Poetry of News

There is a certain poetry to newswriting that’s not readily apparent to its readers — and perhaps not even to its practitioners.

This derives in large part, I think, from the absurdity inherent in exchanging six to eight hours a day for six to eight hundred words a story which will be forgotten by next week.

It’s the game of Reality Creation, newsriting is. My job is to tell you what happened in a place you didn’t see. Though I labor to get it right (literally, with sweat and grunting and everything), my account is necessarily incomplete and should be taken with a grain of salt. (As should everyone else’s, of course: including yours.)

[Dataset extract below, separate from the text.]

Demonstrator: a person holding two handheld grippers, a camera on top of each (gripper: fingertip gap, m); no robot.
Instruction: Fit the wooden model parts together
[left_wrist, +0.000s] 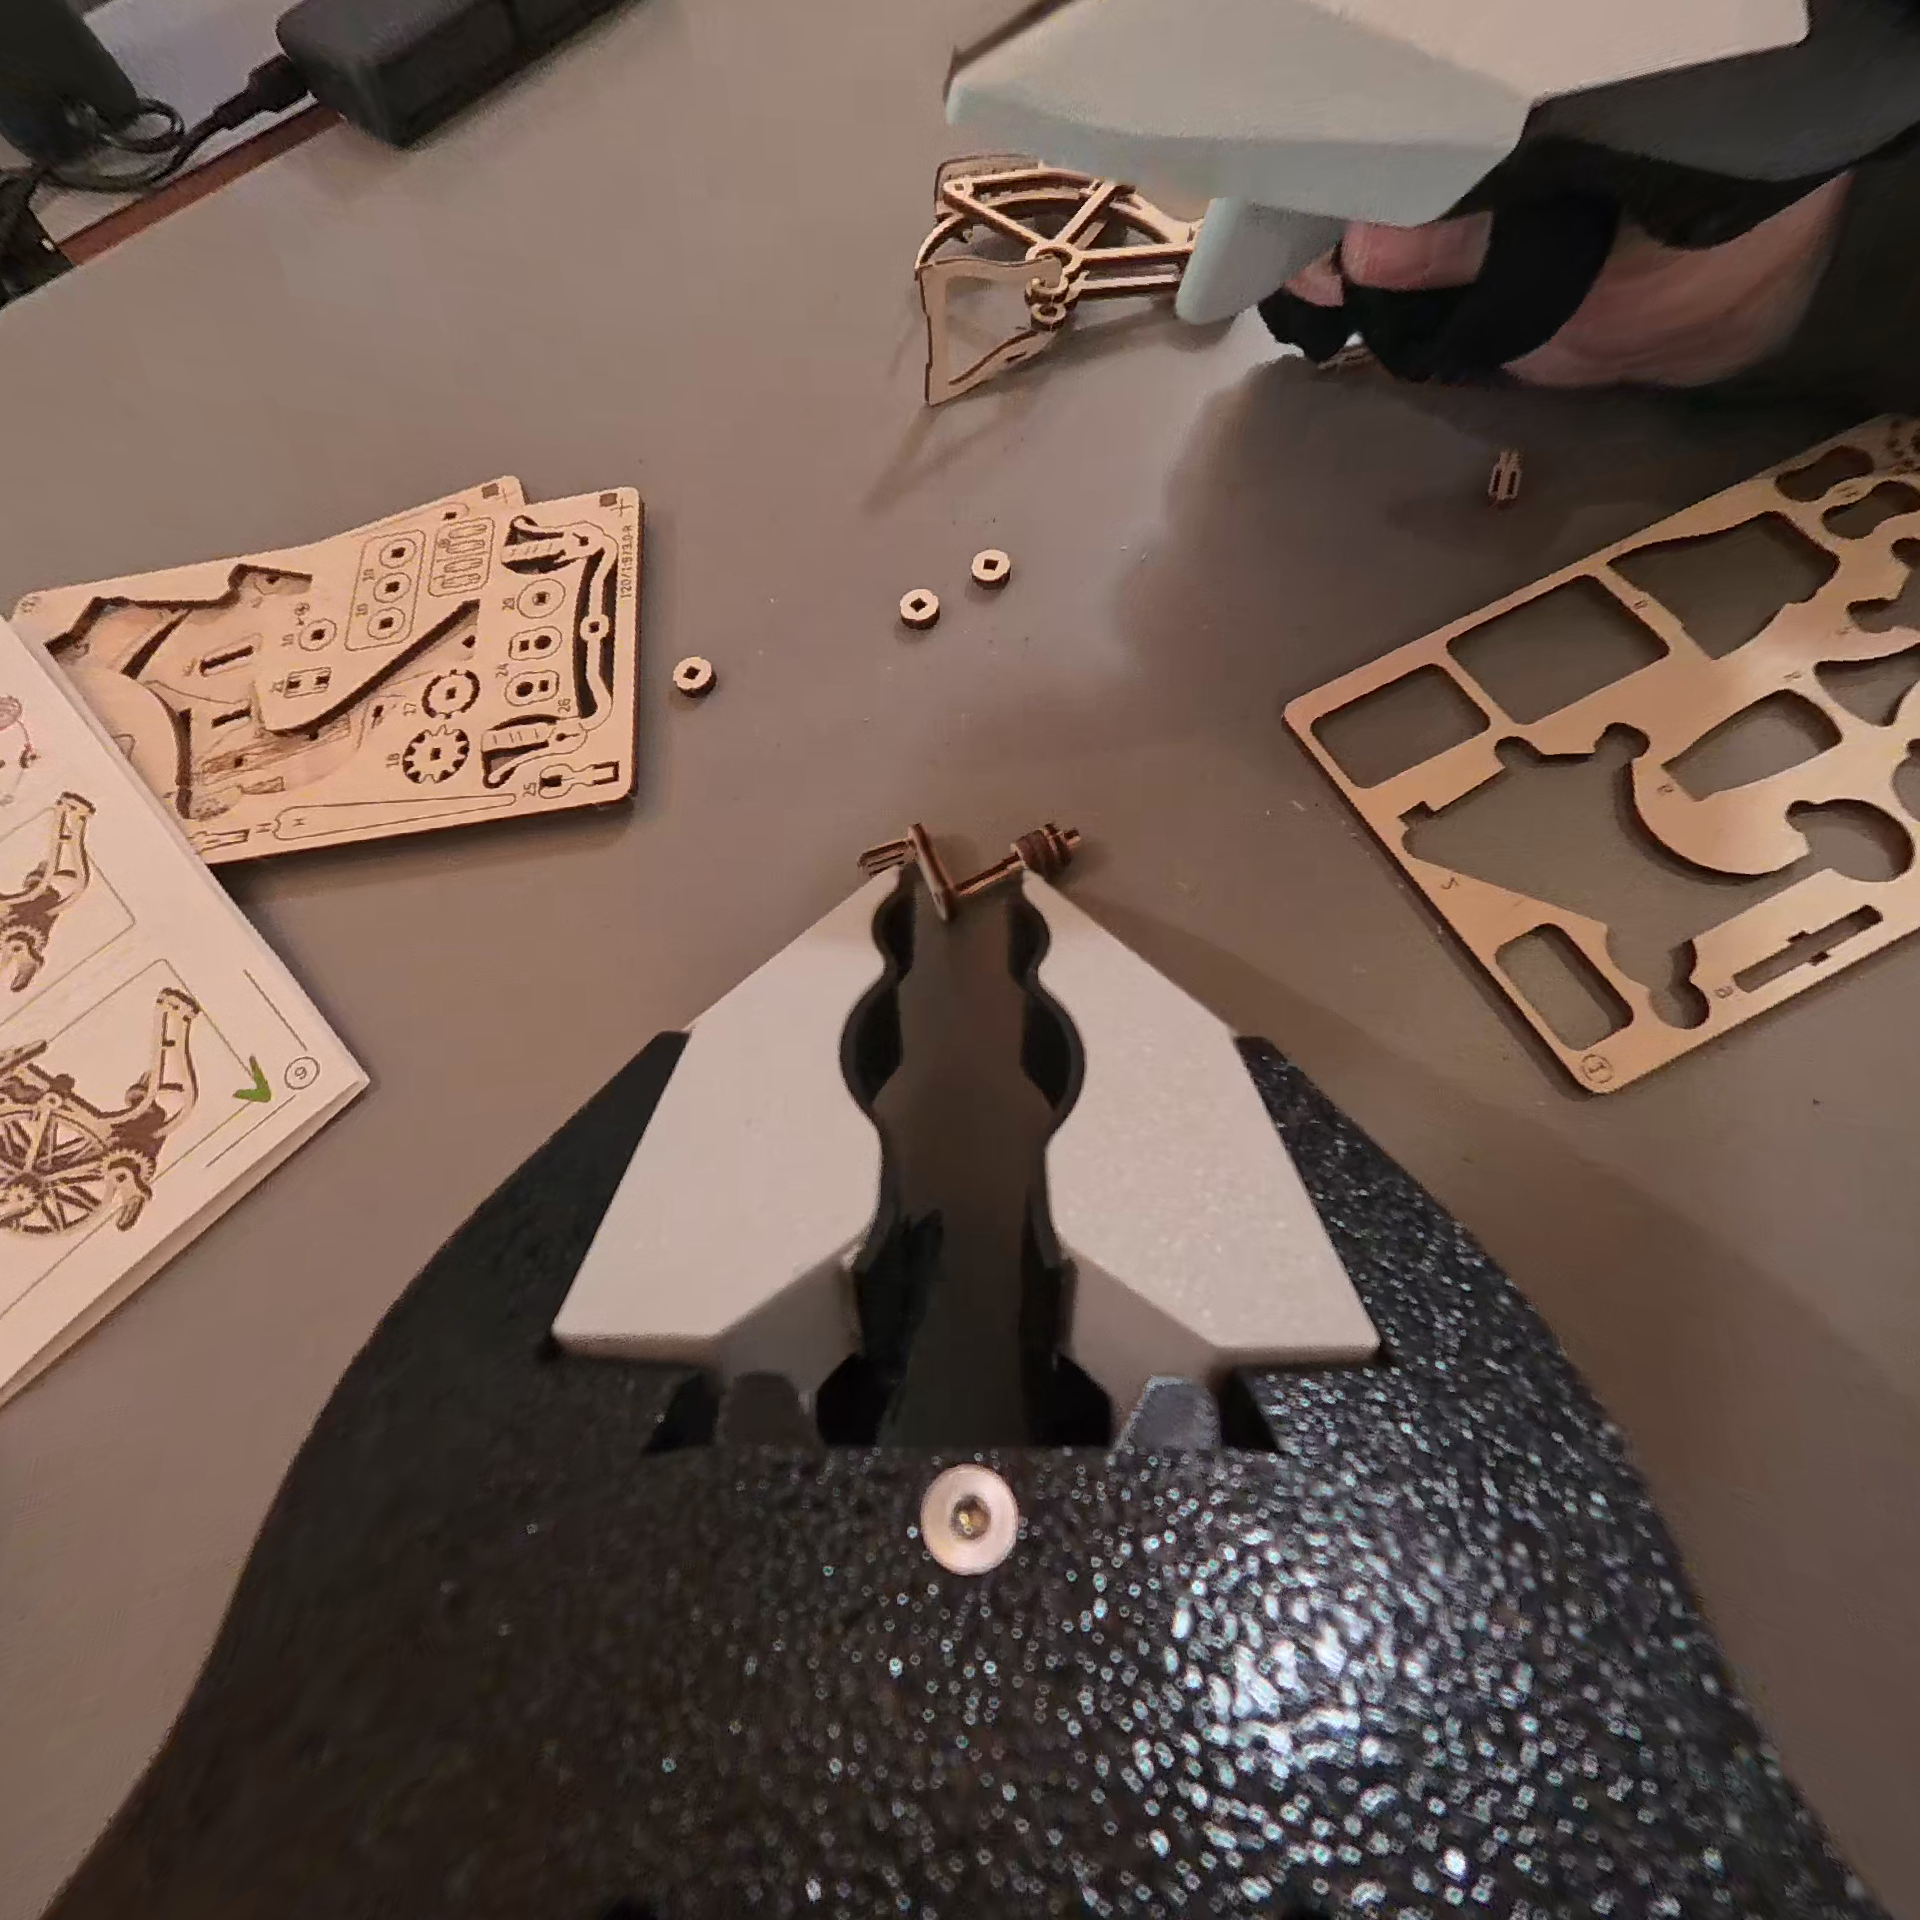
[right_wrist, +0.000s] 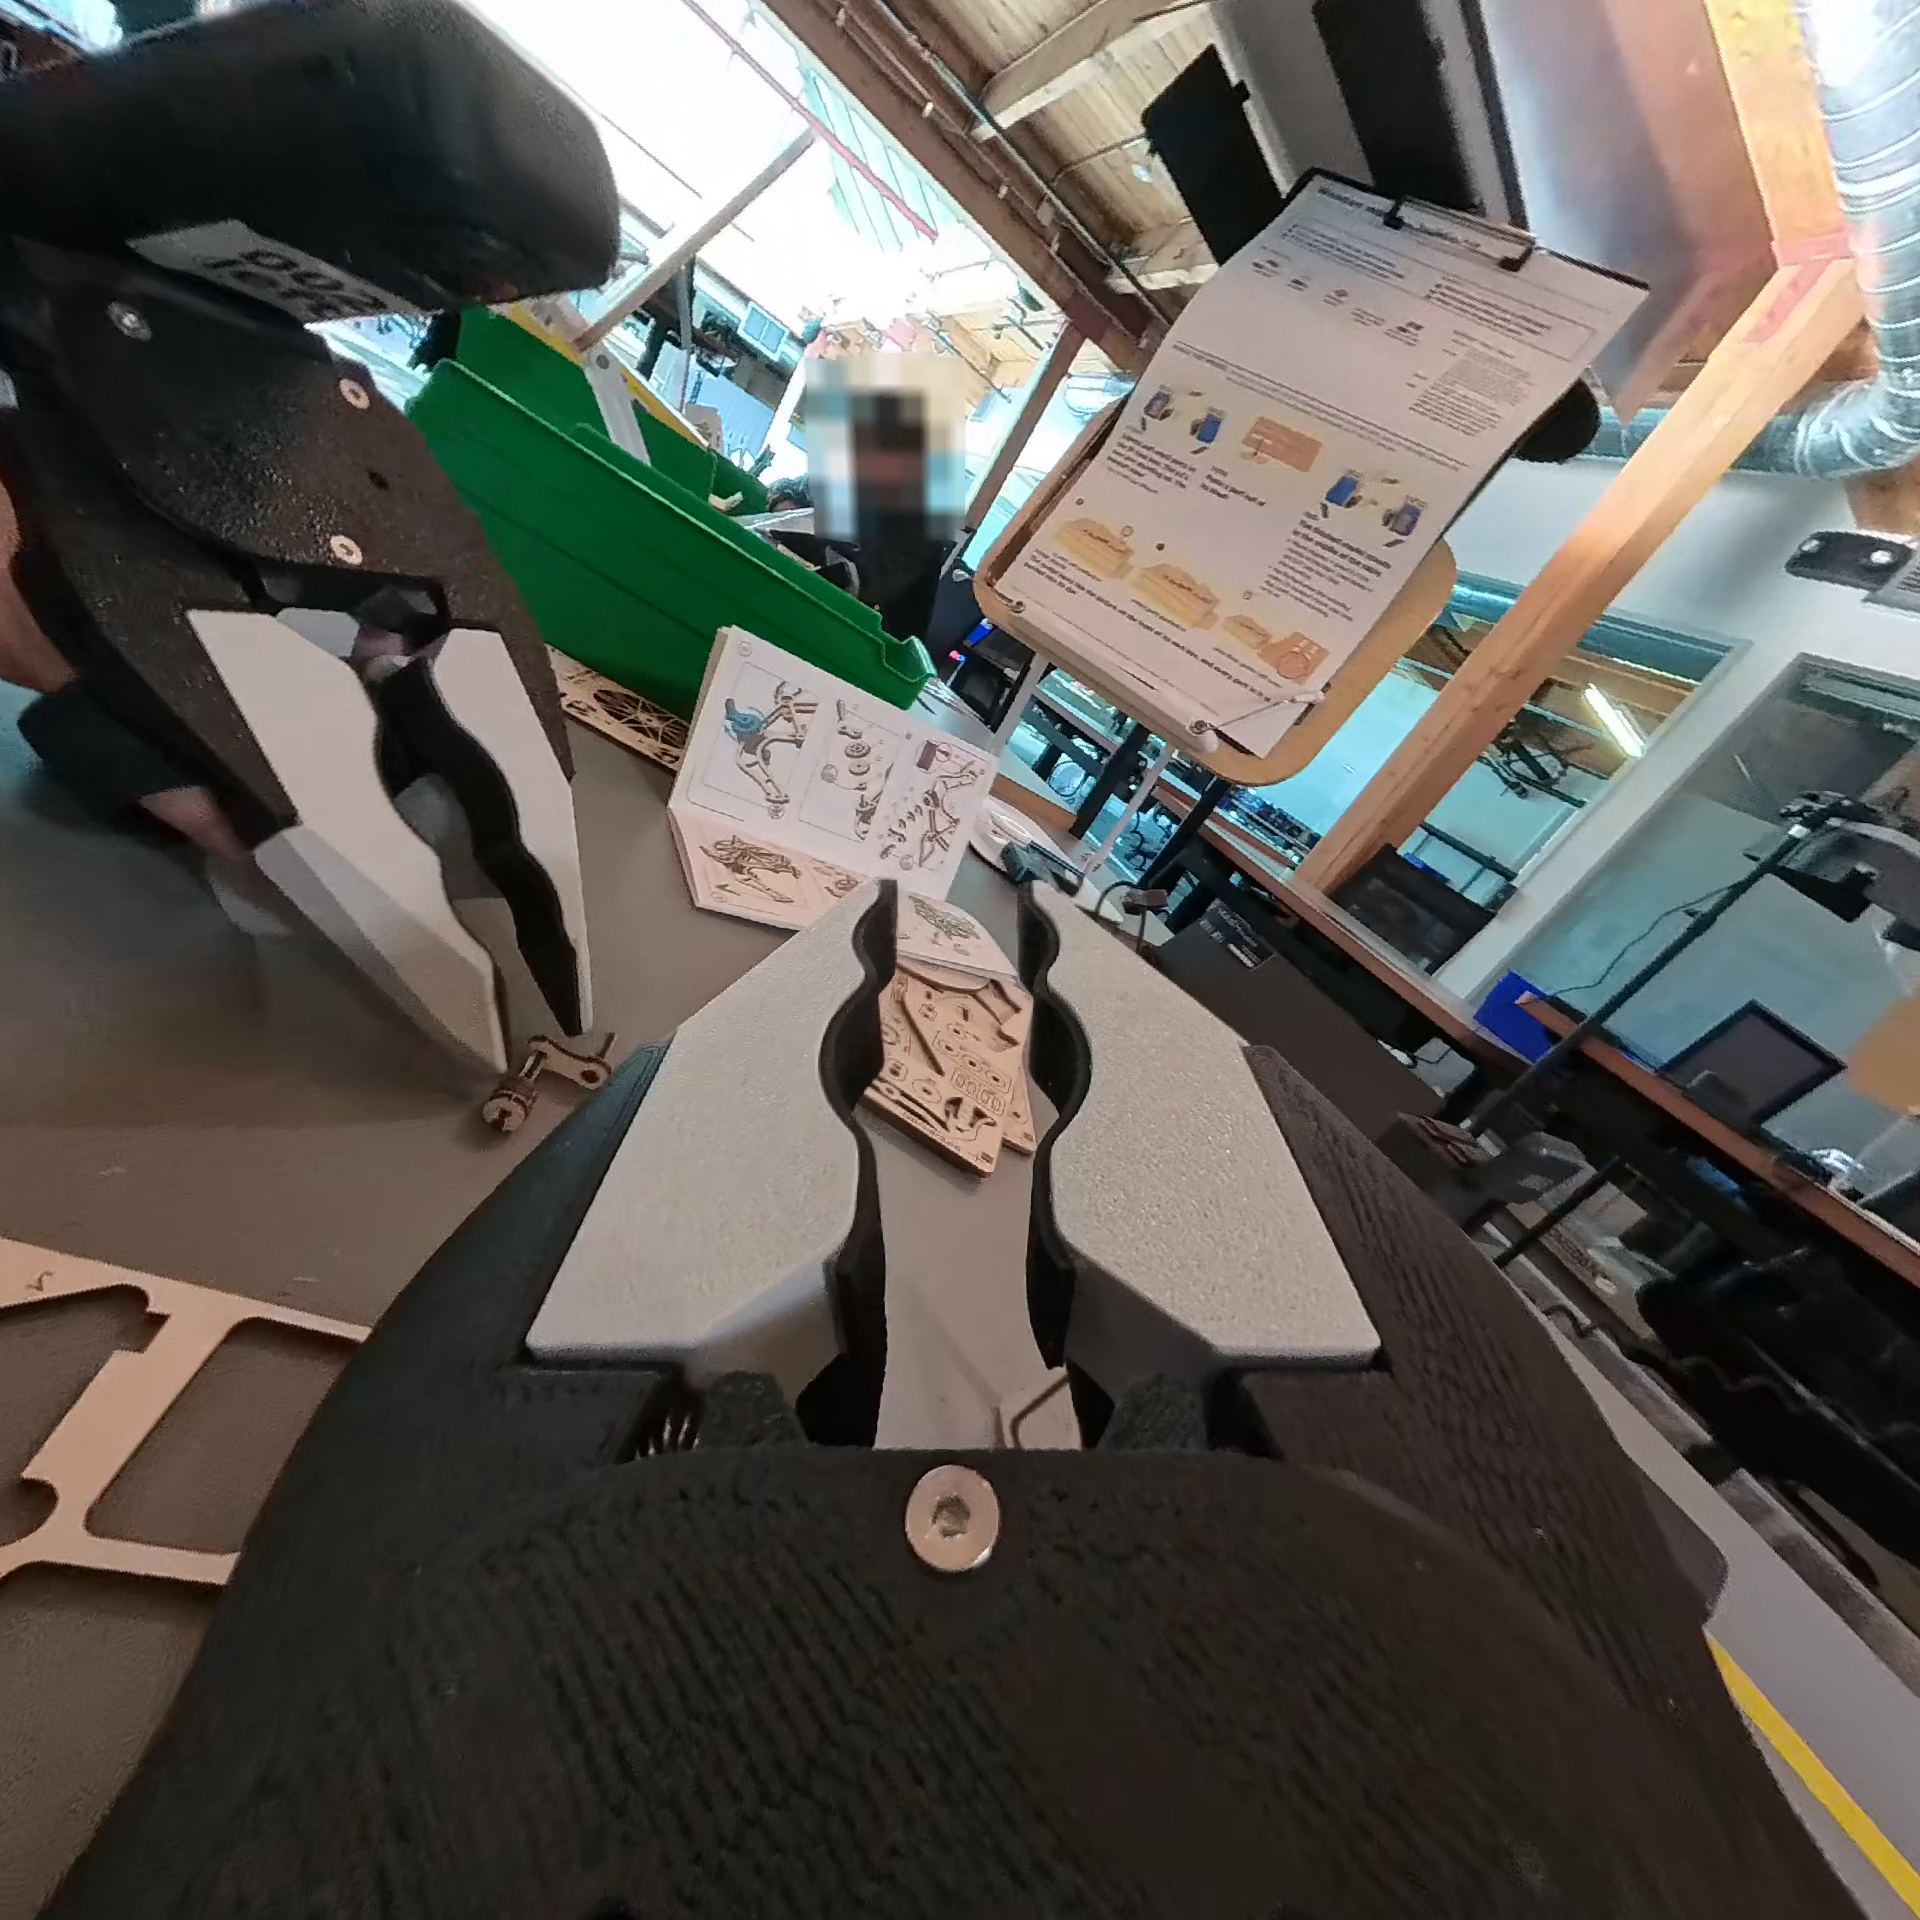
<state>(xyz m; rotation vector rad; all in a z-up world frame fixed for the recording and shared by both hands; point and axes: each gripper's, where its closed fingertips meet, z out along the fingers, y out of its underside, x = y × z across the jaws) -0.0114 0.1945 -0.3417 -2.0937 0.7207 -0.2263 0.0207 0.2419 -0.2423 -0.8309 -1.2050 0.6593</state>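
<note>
left gripper (left_wrist: 961, 883) body: black, rough speckled shell, flares wide behind my fingers
left fingers (left_wrist: 769, 1132): two pale grey faceted wedges, tapering to the tips
left inner pads: black wavy liners along the facing edges
left screw (left_wrist: 967, 1518): silver hex-socket, centred behind the finger roots
right gripper (right_wrist: 956, 914) body: black, ridged printed texture
right fingers (right_wrist: 727, 1153): same grey wedges, black scalloped liners
right screw (right_wrist: 951, 1518): silver countersunk, centred behind the roots
left shell side, seen from the right view: small silver screws, white label with dark print
my hand (left_wrist: 1558, 281): black fingerless glove
</note>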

This is, to me, a Most Sacred Game. There is adrenaline and drudgery and laughter, an unspoken trust, the agonies of ignorance and the illusion of omniscience. The greatest challenge is in sifting through my immediate experience to share the highlights. So much gets left on the cutting room floor:

  • The moment of communicating to a bystander/potential interviewee that you know that they know It’s That Situation — and that since it’s obvious let’s see what happens.
  • Standing in front of a crime-scene house. A shotgun murder occurred in the back of the house, and all I could see of the crime scene were the eyes and faces of the four deputies in the backyard.
  • The wave of relieved wonder (and cooing) that rolls through a group of humans who’ve waited two tense hours to see the mountain lion finally sedated — and healthy.
  • The satisfaction of flashing a press pass and continuing on unimpeded.
  • The vocal nuances peculiar to those first learning what one does for a living.
  • Two other nuances: those who suddenly find themselves “on the record” and those who, gratefully, do not.
  • Yet another: those whose unwilling investment in the bank of public notice has paid unwelcome returns.
  • The unrelenting and inescapable terror of Getting It Wrong — or worse, not being aware enough to Get It Right In The First Place.

There is no other buzz quite like it. I heartily recommend it to everyone — and most especially, its detractors.

“As I look back over a misspent life, I find myself more and more convinced that I had more fun doing news reporting than in any other enterprise. It is really the life of kings.”